> Task item
Starting with the first line and ending with the one that holds "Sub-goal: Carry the", retype the entries exactly.

[Records from a collection]
----
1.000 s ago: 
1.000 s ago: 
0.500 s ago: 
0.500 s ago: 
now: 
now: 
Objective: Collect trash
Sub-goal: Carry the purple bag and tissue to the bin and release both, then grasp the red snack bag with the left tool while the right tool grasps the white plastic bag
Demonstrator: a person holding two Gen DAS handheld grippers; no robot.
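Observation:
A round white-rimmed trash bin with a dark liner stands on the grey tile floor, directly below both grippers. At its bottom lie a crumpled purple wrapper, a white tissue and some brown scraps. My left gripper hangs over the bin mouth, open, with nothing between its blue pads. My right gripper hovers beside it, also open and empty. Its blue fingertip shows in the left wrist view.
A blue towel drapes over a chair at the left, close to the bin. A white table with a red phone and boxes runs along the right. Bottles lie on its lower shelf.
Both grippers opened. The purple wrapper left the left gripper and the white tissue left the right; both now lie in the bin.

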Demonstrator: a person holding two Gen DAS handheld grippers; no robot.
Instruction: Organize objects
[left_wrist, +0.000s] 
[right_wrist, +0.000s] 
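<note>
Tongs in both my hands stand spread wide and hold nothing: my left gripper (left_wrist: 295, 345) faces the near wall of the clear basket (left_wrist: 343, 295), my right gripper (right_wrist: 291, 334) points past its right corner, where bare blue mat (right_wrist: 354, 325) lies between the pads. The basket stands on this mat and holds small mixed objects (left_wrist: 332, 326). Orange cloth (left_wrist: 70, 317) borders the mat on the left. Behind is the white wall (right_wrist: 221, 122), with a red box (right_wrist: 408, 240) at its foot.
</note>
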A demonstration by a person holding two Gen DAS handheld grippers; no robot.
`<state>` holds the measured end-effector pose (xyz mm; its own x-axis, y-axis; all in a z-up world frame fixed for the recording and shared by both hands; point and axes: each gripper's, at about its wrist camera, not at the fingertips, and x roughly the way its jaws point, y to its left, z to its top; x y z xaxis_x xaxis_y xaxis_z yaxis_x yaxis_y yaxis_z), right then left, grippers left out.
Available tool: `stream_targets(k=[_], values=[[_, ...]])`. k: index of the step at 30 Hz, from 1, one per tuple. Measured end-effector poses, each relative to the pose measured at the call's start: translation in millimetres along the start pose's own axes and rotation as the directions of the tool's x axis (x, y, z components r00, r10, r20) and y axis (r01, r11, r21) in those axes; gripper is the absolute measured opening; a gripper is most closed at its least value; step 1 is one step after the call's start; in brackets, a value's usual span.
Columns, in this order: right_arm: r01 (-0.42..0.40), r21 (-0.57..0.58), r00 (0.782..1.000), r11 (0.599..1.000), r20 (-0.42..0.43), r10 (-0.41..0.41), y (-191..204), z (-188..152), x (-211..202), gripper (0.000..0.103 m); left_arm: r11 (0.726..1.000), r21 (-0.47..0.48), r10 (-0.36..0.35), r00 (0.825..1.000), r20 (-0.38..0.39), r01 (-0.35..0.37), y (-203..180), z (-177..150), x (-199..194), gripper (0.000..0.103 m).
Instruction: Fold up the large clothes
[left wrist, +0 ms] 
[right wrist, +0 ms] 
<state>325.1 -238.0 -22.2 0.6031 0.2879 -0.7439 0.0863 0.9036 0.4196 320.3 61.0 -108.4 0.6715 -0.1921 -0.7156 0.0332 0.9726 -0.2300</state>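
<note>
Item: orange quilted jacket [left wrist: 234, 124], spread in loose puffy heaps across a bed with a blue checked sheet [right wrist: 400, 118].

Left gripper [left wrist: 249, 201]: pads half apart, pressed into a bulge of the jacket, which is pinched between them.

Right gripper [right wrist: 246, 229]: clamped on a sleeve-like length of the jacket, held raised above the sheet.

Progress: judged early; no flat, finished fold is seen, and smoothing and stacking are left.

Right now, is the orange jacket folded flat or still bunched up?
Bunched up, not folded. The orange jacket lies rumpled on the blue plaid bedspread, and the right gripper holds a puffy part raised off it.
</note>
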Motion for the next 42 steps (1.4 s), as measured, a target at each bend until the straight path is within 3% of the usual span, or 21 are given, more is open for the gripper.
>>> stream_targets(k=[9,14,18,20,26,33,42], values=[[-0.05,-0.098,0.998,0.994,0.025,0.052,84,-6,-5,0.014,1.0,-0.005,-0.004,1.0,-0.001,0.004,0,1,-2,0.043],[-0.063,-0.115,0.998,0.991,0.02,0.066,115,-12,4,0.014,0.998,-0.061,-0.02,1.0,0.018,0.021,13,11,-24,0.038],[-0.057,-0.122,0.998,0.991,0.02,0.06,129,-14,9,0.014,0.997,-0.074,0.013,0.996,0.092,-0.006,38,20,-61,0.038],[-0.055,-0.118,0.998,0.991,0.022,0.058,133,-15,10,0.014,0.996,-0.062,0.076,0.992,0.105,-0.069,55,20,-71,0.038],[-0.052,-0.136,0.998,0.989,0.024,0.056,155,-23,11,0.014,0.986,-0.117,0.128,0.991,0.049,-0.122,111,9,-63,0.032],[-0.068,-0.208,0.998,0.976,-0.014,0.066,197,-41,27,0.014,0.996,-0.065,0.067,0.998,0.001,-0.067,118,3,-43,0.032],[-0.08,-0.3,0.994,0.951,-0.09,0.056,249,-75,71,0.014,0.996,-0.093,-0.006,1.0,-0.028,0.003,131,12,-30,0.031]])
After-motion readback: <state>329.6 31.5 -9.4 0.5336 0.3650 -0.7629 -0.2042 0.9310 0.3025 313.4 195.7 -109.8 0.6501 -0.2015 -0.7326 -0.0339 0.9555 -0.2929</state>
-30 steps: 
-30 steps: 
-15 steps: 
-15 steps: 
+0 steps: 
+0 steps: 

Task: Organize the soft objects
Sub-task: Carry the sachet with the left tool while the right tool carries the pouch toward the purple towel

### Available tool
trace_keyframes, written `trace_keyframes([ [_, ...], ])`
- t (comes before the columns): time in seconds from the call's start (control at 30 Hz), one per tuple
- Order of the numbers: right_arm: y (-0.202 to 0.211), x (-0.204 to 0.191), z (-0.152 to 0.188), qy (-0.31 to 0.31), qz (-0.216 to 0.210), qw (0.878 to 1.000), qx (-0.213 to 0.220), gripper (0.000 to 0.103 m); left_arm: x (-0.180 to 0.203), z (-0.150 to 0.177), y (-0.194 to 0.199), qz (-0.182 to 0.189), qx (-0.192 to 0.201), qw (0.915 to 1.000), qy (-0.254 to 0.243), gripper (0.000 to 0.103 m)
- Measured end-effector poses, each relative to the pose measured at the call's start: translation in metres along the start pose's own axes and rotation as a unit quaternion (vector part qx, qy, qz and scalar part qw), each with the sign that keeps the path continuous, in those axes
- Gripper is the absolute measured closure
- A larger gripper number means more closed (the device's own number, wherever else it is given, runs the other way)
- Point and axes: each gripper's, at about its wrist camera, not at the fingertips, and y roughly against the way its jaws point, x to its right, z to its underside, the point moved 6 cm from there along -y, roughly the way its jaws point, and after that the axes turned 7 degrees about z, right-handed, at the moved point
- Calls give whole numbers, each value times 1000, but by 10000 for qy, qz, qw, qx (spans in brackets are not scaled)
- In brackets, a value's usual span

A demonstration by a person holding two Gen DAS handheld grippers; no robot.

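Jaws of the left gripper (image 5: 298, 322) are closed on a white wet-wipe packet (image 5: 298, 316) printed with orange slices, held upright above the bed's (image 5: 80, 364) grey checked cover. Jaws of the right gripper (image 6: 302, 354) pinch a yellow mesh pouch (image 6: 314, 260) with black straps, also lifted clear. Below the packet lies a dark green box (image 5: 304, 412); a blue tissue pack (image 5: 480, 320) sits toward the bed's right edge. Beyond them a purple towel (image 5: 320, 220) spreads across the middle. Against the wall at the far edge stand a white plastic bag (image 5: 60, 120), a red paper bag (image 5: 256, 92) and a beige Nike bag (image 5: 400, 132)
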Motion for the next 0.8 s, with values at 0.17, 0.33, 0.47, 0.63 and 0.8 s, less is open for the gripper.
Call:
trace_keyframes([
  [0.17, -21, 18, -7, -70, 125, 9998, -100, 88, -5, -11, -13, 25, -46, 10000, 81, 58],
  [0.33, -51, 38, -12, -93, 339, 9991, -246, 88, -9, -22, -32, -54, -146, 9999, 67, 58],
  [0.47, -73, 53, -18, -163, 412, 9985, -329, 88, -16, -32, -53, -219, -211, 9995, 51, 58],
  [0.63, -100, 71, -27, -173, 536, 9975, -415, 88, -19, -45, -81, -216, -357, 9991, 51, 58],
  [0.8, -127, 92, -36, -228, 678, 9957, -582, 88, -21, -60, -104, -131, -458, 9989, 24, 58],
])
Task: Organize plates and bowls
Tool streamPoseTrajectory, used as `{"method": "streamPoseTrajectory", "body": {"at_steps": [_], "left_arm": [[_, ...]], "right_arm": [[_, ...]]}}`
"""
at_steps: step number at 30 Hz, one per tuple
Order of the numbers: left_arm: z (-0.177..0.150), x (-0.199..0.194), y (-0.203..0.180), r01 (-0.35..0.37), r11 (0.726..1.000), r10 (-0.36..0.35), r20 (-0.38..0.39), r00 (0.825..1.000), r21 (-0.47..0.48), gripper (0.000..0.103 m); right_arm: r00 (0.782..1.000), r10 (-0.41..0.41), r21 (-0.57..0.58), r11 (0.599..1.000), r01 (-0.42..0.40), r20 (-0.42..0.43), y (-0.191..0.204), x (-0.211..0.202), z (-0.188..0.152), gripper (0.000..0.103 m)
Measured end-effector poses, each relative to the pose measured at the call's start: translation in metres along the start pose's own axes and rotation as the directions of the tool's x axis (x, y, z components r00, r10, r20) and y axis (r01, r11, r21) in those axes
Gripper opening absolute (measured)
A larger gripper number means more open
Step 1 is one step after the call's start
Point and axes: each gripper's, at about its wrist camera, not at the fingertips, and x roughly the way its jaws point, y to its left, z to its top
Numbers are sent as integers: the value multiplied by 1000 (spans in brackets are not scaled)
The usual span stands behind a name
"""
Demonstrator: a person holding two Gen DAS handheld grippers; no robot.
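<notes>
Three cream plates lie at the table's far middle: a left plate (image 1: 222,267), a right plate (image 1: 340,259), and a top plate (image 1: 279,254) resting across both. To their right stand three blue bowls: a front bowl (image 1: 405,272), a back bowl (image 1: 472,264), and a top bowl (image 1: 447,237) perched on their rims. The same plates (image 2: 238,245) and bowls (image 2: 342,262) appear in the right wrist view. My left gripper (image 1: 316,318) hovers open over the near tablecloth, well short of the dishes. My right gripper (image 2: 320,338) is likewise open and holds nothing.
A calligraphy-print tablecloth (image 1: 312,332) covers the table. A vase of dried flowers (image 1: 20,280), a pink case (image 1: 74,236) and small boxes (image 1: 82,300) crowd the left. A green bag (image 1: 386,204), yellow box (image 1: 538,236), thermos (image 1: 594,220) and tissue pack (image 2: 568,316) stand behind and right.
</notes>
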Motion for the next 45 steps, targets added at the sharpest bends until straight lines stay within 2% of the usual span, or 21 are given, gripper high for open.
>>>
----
> Written response
1.000 s ago: 
1.000 s ago: 
0.500 s ago: 
0.500 s ago: 
now: 
now: 
Objective: Collect trash
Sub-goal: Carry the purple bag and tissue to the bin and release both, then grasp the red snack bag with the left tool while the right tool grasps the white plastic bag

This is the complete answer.